§ **INSTRUCTIONS FOR THE TASK**
Retyping the entire listing exactly is the task.

§ **MATERIAL PROVIDED**
BEGIN
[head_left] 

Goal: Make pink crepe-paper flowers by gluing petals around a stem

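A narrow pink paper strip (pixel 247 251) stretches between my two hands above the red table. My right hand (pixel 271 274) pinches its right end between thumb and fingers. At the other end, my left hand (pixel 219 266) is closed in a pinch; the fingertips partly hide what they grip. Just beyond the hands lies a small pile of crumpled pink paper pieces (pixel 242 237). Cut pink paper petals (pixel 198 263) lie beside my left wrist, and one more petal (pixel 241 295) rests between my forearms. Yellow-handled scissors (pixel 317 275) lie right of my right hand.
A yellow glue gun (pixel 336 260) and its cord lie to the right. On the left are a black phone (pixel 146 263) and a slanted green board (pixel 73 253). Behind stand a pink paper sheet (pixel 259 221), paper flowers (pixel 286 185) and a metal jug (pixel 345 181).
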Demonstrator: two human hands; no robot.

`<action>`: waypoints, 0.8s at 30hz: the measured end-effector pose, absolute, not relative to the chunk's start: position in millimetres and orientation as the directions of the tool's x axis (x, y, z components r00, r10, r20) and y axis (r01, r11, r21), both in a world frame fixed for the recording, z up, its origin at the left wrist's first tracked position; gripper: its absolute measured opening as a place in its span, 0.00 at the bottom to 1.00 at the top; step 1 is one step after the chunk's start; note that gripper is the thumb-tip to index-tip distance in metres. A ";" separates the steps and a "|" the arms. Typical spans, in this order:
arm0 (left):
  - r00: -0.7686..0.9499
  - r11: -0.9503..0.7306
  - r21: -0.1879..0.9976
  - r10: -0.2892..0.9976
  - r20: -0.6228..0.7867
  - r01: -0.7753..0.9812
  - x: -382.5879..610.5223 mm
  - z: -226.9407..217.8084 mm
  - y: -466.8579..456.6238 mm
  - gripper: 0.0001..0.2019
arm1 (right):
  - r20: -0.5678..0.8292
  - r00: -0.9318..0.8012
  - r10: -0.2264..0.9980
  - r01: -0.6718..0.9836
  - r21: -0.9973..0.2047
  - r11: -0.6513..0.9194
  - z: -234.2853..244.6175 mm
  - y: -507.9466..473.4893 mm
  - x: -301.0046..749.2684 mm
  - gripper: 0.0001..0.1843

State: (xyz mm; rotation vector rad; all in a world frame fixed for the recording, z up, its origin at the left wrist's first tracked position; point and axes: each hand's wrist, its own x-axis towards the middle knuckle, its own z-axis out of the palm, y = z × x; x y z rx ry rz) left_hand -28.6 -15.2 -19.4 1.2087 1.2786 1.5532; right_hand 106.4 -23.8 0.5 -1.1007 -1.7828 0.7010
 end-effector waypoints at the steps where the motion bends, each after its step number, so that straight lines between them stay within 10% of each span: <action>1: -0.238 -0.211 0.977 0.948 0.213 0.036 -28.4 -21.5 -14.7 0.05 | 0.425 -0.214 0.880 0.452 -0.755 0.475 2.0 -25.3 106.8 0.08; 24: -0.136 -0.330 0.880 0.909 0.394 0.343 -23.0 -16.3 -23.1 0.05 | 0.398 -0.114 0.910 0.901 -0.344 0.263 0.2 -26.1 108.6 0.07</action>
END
§ **WRITTEN ANSWER**
[head_left] 

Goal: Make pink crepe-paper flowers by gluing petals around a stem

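A narrow pink paper strip (pixel 247 251) stretches between my two hands above the red table. My right hand (pixel 271 274) pinches its right end between thumb and fingers. At the other end, my left hand (pixel 219 266) is closed in a pinch; the fingertips partly hide what they grip. Just beyond the hands lies a small pile of crumpled pink paper pieces (pixel 242 237). Cut pink paper petals (pixel 198 263) lie beside my left wrist, and one more petal (pixel 241 295) rests between my forearms. Yellow-handled scissors (pixel 317 275) lie right of my right hand.
A yellow glue gun (pixel 336 260) and its cord lie to the right. On the left are a black phone (pixel 146 263) and a slanted green board (pixel 73 253). Behind stand a pink paper sheet (pixel 259 221), paper flowers (pixel 286 185) and a metal jug (pixel 345 181).
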Demonstrator: two human hands; no robot.

`<action>`: waypoints, 0.8s at 30hz: the measured end-effector pose, absolute, not relative to the chunk's start: position in millimetres and orientation as the directions of the tool's x axis (x, y, z components r00, r10, r20) and y axis (r01, r11, r21), both in a world frame fixed for the recording, z up, its origin at the left wrist's first tracked position; gripper: its absolute measured opening as a place in its span, 0.00 at the bottom to 1.00 at the top; step 1 is one step after the chunk's start; note that gripper is the thumb-tip to index-tip distance in metres. A ";" separates the steps and a "|" the arms. Typical spans, in this order:
arm0 (left):
  - r00: -0.7686..0.9499
  - r11: -0.9503..0.7306
  - r21: -0.1879..0.9976
  - r10: -0.2892..0.9976
  - r20: -0.6228..0.7867
  - r01: -0.7753..0.9812
  - x: -382.5879..610.5223 mm
  - z: -226.9407..217.8084 mm
  - y: -466.8579..456.6238 mm
  - gripper: 0.0001..0.2019
arm1 (right):
  - r20: -0.5678..0.8292
  - r00: -0.9318..0.8012
  - r10: -0.2264..0.9980
  - r01: -0.6718..0.9836
  - r21: -0.9973..0.2047
  - r11: -0.6513..0.9194
  - z: -234.2853..244.6175 mm
  - y: -507.9466..473.4893 mm
  - x: -301.0046..749.2684 mm
  - gripper: 0.0001..0.1843

State: (xyz mm; rotation vector rad; all in a world frame fixed for the recording, z up, its origin at the left wrist's first tracked position; point and axes: each hand's wrist, its own x-axis towards the middle knuckle, its own z-axis out of the palm, y = z × x; x y z rx ry rz) left_hand -28.6 -15.2 -19.4 1.2087 1.2786 1.5532; right_hand 106.4 -23.8 0.5 -1.1007 -1.7828 0.7010
 end-effector waypoints at the steps where the motion bends, each after its step number, so that straight lines between them stay within 10% of each span: <action>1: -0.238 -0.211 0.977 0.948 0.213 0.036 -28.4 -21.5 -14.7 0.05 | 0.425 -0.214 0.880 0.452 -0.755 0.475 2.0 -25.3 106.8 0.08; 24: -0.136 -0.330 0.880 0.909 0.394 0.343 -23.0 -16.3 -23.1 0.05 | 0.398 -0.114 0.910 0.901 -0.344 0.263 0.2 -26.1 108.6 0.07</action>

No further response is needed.